Work request ->
Copy only what lies from the line containing "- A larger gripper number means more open" through the line containing "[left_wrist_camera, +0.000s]" in the entries below, keeping both end lines exact and dropping every picture.

Material provided ->
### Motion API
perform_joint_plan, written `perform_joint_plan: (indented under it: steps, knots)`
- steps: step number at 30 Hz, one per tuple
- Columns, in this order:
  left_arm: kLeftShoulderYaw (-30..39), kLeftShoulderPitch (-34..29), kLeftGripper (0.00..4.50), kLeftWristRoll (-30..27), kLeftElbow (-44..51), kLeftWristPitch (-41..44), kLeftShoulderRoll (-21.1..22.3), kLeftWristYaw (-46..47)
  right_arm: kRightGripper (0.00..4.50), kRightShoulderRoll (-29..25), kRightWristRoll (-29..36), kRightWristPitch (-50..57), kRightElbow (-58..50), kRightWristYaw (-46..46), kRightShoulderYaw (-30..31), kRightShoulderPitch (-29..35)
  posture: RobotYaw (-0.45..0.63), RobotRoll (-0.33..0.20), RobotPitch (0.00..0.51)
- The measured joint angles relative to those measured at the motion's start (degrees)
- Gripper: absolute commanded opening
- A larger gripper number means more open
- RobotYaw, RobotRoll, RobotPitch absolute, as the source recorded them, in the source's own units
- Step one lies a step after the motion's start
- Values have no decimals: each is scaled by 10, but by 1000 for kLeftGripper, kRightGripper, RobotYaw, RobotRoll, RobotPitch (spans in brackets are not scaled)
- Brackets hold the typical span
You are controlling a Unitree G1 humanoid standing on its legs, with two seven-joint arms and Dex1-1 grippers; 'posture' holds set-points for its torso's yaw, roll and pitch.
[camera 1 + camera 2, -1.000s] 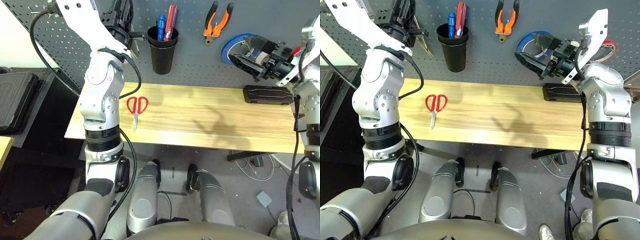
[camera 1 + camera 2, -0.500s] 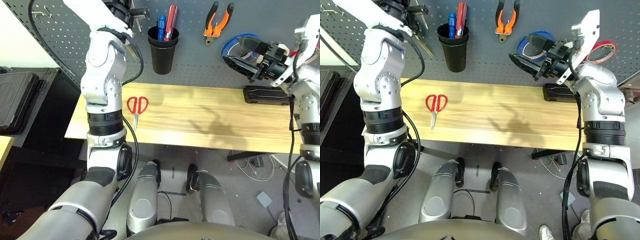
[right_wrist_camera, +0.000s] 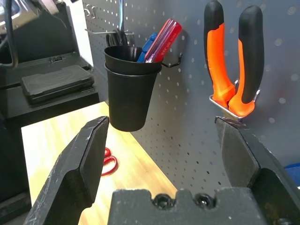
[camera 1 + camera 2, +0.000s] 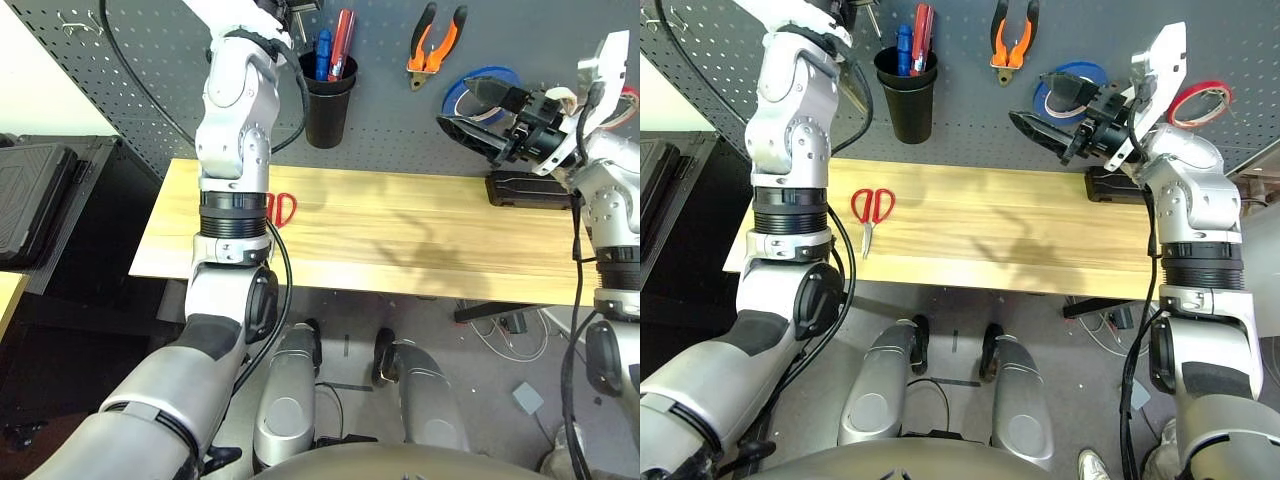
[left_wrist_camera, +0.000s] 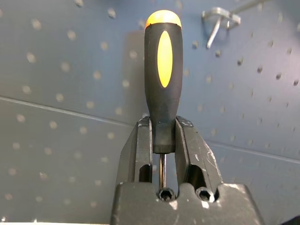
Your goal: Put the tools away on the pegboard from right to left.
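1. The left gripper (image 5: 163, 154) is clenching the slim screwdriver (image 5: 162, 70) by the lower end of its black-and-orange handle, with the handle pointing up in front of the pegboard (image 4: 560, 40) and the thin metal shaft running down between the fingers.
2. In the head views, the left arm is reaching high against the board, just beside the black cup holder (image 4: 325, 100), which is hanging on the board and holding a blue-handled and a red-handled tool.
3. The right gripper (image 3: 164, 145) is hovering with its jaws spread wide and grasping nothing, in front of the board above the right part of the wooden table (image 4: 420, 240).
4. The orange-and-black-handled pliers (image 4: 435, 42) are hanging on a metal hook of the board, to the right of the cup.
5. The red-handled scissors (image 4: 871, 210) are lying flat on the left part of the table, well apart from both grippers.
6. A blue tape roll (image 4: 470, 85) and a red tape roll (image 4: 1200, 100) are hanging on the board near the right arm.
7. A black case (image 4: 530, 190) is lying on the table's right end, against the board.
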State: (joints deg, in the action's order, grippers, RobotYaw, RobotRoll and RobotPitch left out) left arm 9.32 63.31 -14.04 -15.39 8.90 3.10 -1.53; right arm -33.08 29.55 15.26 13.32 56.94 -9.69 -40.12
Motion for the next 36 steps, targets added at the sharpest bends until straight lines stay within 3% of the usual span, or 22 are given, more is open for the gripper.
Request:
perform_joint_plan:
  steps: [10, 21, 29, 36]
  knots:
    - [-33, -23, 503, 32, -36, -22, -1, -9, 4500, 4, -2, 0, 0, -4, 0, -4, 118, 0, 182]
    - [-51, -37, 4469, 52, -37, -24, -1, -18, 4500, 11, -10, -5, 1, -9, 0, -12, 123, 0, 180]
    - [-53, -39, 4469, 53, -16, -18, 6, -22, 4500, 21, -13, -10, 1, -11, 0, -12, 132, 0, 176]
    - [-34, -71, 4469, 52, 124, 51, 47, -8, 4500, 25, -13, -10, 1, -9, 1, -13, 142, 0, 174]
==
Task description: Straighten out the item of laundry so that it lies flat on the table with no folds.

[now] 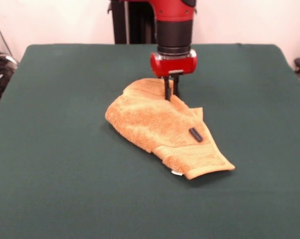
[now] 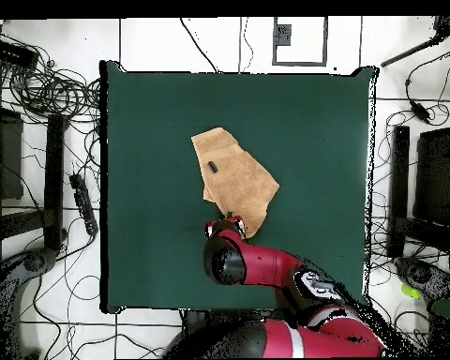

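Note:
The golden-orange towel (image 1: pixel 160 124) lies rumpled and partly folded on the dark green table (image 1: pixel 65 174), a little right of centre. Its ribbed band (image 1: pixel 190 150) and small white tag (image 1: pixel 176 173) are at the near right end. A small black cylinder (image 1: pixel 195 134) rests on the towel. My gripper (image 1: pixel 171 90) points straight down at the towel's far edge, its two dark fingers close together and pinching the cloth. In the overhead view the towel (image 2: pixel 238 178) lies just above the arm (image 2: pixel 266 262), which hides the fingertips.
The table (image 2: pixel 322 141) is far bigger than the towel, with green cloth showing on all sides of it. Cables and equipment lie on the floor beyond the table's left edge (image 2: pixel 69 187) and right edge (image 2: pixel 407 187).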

Answer below ->
- A larger gripper number means more open
- RobotYaw, RobotRoll, RobotPitch absolute, as the source recorded them, in the source's own units
- Step one lies a step after the motion's start
- Values have no decimals: each is scaled by 10, but by 1000 for kLeftGripper, kRightGripper, RobotYaw, RobotRoll, RobotPitch (spans in brackets are not scaled)
- Brackets hold the typical span
You are controlling a Unitree G1 humanoid standing on its legs, with two seven-joint arms and Dex1-1 grippers; 'posture' holds set-points for its torso's yaw, roll and pitch.
[camera 1 + camera 2, -1.000s] 
[camera 1 + camera 2, -0.500s] 
[right_wrist_camera, +0.000s] 
[camera 1 + camera 2, +0.000s] 
[left_wrist_camera, +0.000s] 

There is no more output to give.